Task to carry out:
Please reproduce the data below exactly, from the first line through the line containing "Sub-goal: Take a", and leave every later line out.

Data block:
- - - - - - -

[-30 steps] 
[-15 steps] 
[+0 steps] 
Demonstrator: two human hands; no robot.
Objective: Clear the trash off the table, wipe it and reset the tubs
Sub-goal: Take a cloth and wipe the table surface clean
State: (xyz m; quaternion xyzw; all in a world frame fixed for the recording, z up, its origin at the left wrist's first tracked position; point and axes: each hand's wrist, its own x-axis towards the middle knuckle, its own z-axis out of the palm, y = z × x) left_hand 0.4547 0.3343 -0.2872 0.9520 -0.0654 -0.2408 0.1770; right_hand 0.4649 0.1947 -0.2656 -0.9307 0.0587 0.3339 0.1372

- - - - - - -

Result for this task:
[-30 steps] 
[-15 steps] 
[+0 steps] 
Demonstrator: two human hands; no robot.
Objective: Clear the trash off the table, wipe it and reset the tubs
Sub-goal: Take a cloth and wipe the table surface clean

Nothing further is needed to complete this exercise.